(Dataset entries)
────

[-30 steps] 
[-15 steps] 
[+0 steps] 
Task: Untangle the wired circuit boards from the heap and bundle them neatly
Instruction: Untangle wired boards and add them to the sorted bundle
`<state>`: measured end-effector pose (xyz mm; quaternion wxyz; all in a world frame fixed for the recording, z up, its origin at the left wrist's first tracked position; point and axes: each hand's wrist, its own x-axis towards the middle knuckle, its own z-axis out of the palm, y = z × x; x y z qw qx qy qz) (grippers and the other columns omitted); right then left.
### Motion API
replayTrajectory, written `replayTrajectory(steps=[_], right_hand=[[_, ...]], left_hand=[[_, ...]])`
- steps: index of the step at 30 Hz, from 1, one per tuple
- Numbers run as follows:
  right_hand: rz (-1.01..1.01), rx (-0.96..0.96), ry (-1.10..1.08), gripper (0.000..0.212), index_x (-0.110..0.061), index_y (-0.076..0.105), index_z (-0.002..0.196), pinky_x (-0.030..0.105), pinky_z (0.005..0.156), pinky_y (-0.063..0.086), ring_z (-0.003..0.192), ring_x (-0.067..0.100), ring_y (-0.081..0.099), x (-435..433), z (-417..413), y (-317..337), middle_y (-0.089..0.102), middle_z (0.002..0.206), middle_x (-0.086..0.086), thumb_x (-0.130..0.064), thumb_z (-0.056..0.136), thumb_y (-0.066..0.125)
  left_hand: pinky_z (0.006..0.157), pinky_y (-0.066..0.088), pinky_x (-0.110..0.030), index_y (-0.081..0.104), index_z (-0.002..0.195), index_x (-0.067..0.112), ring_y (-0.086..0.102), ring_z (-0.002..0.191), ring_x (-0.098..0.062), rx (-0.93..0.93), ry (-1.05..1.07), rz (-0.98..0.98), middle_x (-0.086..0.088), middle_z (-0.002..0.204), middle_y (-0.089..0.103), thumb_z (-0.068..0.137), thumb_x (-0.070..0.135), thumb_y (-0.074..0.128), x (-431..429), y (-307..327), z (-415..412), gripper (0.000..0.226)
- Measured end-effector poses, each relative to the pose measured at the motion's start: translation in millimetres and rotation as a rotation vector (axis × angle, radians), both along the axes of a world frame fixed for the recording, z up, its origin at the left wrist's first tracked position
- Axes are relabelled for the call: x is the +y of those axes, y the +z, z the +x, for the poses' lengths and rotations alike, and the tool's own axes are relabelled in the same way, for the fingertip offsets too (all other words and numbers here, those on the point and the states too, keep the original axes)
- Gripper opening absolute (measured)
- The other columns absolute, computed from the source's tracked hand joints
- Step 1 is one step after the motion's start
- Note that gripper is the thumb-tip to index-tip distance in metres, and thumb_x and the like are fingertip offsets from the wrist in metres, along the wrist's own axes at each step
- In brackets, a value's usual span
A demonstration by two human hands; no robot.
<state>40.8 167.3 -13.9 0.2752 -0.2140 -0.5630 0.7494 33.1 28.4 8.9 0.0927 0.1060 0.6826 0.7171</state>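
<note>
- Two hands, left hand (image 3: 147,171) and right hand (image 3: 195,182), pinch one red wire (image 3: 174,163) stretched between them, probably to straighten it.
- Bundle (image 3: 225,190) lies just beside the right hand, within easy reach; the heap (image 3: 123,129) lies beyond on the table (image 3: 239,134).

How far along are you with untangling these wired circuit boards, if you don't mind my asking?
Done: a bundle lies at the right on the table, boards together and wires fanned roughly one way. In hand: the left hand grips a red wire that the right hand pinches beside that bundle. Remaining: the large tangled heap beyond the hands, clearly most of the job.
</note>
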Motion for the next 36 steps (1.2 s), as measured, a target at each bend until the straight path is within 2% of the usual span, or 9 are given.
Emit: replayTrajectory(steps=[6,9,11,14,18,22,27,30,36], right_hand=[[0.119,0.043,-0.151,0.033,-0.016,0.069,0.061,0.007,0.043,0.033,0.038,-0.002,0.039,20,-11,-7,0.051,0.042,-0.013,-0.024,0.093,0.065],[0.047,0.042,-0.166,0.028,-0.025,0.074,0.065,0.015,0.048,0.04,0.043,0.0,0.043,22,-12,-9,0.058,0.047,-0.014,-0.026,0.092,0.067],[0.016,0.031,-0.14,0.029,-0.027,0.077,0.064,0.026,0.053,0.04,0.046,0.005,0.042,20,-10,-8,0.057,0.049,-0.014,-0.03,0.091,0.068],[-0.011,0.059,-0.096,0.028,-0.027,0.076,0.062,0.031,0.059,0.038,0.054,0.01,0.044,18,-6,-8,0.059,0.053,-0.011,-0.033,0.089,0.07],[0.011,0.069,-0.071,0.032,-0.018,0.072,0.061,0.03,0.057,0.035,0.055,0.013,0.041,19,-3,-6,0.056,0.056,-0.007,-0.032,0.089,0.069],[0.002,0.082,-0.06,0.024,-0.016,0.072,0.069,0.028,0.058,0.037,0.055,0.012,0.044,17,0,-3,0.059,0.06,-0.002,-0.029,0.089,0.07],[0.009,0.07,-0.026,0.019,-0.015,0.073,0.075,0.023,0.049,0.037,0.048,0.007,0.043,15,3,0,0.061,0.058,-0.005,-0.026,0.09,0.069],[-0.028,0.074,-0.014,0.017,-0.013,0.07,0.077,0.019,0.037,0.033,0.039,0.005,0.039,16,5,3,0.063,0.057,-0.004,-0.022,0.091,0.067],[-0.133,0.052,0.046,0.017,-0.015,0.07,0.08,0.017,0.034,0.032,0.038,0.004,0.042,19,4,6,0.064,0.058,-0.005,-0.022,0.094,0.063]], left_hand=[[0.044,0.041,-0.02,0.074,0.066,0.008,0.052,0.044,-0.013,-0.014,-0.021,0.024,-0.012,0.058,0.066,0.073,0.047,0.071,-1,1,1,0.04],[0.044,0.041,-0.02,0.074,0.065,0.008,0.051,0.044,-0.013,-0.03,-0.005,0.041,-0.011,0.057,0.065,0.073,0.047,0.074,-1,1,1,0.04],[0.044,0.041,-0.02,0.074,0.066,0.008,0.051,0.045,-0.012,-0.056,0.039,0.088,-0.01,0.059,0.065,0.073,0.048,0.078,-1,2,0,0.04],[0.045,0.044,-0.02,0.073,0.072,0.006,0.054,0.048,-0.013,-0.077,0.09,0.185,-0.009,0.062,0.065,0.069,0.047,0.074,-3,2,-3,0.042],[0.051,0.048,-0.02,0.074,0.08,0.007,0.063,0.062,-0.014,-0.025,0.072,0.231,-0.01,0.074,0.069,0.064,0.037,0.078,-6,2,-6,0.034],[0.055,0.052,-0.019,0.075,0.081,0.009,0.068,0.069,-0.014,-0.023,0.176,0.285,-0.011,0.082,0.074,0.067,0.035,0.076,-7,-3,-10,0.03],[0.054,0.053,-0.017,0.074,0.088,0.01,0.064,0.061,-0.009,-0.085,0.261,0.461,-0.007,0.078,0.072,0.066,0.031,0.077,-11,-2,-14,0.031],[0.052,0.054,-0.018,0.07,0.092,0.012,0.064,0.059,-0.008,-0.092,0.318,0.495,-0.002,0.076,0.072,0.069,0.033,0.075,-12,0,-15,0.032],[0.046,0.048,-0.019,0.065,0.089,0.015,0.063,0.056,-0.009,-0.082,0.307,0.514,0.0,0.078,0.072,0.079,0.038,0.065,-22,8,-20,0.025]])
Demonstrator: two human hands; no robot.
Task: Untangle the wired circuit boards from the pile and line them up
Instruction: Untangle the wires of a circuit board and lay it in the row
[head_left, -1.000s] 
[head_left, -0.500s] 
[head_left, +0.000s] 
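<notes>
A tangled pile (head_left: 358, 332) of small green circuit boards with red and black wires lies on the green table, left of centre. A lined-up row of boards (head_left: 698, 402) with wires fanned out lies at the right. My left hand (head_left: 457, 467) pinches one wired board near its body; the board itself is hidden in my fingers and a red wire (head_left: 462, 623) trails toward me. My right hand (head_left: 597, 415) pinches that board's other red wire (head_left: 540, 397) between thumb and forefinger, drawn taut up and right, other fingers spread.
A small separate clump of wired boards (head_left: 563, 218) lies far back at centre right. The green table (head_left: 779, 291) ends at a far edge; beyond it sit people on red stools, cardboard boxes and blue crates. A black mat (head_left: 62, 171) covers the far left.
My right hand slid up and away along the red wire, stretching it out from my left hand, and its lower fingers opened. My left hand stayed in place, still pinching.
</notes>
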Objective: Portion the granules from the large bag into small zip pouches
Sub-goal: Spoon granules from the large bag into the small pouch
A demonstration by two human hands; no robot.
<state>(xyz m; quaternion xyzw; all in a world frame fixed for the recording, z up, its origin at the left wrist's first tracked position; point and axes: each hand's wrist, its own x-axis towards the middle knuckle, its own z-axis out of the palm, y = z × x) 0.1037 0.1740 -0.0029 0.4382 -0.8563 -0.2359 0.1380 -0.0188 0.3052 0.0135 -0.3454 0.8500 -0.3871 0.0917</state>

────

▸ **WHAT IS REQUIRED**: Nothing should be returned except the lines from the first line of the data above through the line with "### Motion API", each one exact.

▸ **ANSWER AREA**:
[-30 steps] 
[-15 steps] 
[+0 steps] 
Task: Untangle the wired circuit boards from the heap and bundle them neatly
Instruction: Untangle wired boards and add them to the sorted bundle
`<state>`: measured end-effector pose (xyz mm; quaternion wxyz; all in a world frame fixed for the recording, z up, its origin at the left wrist's first tracked position; point and axes: each hand's wrist, its own x-axis towards the middle knuckle, its own z-axis out of the palm, y = z × x; x y z qw qx qy qz) (grippers and the other columns omitted); right then left.
### Motion API

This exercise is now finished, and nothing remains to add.